このマッチング拠出に関しても、現時点での枠である月額5万5000円から、同年12月からは月額6.2万円まで段階的に引き上げられる予定です。iDeCoの枠自体を広げる選択肢だけでなく、勤務先の企業型DCの枠を限界まで使い切るというルートが、今まで以上に現実味を帯びてきています。




すでに始まっている10年ルールという静かな増税


しかし、国がお金を出しやすくしてくれるときには、必ず出口での回収手段が用意されていると考えたほうが自然です。多くの人が見落としがちですが、実は今年の2026年1月から、退職所得控除の重複期間に関する通称10年ルールがすでに適用されています。これまでiDeCoの一時金を受け取った後に会社の退職金を受け取る場合、その間隔が5年を超えていれば、それぞれの退職所得控除を個別に満額活用することができました。この空白期間の要件が、一気に10年へと延ばされたのです。


この変更は、法令上は前年以前9年以内の受給が調整対象となるため、実務的に10年の間隔が必要となる仕組みに変わったことを意味します。この変更がもたらす影響は、50代後半から60代にかけての出口戦略が完全に崩壊しかねないという危機的な状況です。例えば、60歳でiDeCoを一時金として受け取り、65歳で会社の退職金をもらうという一般的な人生設計を立てていた場合、これまでは5年を超えていれば税制上の優遇を両方で満額受けられました。ところが今後は、10年の間隔が空いていないため、会社の退職金を計算する際にiDeCoと重複していた期間の控除枠が削られてしまいます。結果として、受け取る退職金に対して想定外の重い税金がかかることになるわけです。
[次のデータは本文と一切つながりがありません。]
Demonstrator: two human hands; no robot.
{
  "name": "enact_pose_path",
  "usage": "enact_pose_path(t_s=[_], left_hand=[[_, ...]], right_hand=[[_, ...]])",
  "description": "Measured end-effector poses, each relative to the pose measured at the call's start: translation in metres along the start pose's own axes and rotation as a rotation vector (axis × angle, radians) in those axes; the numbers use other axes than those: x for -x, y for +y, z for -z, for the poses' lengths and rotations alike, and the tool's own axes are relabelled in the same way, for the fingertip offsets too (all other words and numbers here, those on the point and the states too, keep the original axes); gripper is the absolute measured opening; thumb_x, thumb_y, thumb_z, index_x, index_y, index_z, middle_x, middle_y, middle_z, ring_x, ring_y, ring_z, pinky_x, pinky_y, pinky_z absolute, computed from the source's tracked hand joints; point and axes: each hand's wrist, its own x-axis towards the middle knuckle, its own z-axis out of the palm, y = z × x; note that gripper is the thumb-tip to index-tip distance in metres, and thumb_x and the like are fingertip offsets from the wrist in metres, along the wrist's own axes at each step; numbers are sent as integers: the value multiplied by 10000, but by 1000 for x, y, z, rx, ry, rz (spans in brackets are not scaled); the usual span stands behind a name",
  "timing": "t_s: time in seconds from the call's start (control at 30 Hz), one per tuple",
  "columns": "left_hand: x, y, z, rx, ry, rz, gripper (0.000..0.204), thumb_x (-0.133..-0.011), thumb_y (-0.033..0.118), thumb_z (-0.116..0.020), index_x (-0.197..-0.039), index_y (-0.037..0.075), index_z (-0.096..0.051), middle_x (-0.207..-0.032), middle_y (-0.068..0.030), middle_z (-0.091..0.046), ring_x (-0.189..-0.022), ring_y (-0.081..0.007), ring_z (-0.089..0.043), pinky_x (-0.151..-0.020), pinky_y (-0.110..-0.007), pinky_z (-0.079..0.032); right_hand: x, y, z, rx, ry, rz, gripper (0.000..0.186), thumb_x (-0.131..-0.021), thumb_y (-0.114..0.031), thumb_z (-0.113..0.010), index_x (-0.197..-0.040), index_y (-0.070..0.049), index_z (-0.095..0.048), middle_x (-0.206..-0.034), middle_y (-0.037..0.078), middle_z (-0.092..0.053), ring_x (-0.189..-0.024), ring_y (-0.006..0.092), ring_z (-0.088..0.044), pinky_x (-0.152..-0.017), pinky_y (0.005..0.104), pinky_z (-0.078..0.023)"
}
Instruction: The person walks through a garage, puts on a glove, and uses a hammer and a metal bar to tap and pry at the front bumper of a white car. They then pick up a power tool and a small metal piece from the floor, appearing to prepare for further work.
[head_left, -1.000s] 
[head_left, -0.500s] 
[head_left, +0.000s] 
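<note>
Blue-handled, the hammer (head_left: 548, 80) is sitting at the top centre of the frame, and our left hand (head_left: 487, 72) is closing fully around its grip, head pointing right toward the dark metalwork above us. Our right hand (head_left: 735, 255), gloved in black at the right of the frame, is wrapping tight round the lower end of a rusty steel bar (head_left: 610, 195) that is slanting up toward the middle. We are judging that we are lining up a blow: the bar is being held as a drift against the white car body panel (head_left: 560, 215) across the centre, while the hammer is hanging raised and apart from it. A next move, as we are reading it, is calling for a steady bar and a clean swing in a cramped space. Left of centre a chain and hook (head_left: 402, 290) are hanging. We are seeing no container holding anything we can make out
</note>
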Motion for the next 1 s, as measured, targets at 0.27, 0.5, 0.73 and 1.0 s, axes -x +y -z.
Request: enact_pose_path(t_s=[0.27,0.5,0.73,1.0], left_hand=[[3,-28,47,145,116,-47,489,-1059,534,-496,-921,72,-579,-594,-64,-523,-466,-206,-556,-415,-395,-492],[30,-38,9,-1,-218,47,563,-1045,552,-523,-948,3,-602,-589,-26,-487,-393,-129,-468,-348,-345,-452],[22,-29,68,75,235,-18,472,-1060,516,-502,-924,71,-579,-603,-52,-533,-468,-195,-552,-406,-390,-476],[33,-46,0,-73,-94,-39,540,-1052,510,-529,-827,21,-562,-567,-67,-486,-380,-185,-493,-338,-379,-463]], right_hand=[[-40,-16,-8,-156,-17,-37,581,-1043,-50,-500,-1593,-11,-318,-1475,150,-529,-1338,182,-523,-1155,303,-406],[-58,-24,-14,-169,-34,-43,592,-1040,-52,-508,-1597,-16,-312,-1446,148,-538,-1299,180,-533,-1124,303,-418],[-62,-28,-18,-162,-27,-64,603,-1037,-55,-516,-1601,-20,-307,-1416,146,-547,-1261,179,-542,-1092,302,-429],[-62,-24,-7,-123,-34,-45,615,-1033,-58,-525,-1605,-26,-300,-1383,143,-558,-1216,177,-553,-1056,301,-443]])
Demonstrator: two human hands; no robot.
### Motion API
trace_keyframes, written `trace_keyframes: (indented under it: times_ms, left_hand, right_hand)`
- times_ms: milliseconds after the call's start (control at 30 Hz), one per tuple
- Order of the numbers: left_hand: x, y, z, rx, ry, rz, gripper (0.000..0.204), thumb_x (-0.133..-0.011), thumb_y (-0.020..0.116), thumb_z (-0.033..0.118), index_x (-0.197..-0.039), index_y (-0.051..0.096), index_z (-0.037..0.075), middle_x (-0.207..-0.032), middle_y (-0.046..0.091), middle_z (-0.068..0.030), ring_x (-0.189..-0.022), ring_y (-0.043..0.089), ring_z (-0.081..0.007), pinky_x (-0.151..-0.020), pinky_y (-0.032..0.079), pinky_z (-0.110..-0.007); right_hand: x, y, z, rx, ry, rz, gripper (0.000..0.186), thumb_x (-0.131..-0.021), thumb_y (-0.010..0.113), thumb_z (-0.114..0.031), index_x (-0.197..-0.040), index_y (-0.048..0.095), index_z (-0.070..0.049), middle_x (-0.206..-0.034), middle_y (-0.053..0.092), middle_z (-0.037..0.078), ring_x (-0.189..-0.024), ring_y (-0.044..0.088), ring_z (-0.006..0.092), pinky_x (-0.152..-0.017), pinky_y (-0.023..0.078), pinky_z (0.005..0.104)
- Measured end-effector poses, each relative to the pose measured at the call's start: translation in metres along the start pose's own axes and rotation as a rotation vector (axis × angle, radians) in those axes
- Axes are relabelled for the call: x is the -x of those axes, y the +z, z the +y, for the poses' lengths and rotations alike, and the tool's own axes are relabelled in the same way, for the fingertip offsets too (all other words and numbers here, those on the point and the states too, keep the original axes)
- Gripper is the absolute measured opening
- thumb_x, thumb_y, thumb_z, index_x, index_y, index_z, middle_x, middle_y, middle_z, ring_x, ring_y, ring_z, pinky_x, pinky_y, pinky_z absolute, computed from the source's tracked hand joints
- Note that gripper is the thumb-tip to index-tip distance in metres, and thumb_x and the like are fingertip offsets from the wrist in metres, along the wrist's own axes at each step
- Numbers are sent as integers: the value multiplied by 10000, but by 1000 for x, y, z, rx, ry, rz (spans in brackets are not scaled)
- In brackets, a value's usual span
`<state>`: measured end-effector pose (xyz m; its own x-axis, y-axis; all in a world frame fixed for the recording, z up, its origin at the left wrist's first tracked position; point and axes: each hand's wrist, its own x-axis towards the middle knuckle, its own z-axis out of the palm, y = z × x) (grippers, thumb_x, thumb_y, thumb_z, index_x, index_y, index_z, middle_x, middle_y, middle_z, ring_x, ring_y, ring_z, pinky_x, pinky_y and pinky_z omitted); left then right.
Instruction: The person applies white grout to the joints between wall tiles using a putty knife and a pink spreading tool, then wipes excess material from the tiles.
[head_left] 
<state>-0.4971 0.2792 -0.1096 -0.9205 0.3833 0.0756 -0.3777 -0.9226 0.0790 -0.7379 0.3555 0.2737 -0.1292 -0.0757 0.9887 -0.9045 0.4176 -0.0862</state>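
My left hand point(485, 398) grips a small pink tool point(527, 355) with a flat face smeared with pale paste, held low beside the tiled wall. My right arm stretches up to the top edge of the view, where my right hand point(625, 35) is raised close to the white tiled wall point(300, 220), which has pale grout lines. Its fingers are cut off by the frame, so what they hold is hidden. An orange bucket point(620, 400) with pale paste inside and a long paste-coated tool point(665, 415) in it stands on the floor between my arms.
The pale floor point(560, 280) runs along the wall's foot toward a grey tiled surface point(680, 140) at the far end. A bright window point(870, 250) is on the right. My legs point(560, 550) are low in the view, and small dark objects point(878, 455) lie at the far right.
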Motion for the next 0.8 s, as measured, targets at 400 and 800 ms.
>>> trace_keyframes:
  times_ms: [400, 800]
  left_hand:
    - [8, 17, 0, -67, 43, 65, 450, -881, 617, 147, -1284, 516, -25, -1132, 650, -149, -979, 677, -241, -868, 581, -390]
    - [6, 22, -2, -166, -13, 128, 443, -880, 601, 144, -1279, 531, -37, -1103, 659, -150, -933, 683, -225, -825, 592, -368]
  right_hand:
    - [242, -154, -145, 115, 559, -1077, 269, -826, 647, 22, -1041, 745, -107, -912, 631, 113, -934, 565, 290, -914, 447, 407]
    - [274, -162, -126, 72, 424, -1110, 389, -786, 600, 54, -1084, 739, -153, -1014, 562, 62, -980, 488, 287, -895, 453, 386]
先に会社から退職金をもらい、後からiDeCoを受け取る場合の計算式はまた異なる動きをしますが、いずれにせよ、これまでの感覚で資金計画を立てていた人は、完全に計算が狂うことになります。




一般の生活者が今すぐ確認すべき現実的な防衛策


このような制度変更を前にして、私たちができることは綺麗事のマネープランを眺めることではありません。自分の会社の退職金がいつ、どのような形で支払われるのか、あるいは企業型DCの規約がどうなっているのかを、会社の総務部に確認するのが最初の一歩になります。これは他人事ではありません。私自身、過去に税制の仕組みを甘く見ていて、受取時に思った以上の引かれものに驚いた経験があります。数字の辻褄を合わせるだけでなく、実際の生活の中でいつ現金が必要になるのかという時間軸と、今回の10年ルールを天秤にかけなければなりません。


今後はiDeCoを一時金として一括で受け取るのではなく、年金形式で定期的に受け取る方法や、一時金と年金を組み合わせる併用プランを選択する人が増えるでしょう。ただし、年金形式で受け取ると今度は公的年金等控除の枠を使うことになるため、毎年の国民健康保険料や介護保険料の負担が増大するという別の罠が待ち構えています。どこを突いても税金や社会保険料という形で削られる仕組みの中で、少しでも手残りを多くするためには、自分の定年時期から逆算した緻密なパズルを解くような作業が求められます。


制度が新しくなるたびに、私たちはより賢く立ち回ることを要求されます。掛け金の上限が増えるからといって、出口の戦略を持たずにただ口座にお金を放り込み続けるのは、あまりにも無防備な選択と言わざるを得ません。今回の改正は、私たちが老後資金という名の人質をどのようにして安全に手元に連れ戻すか、その知恵を試しているのです。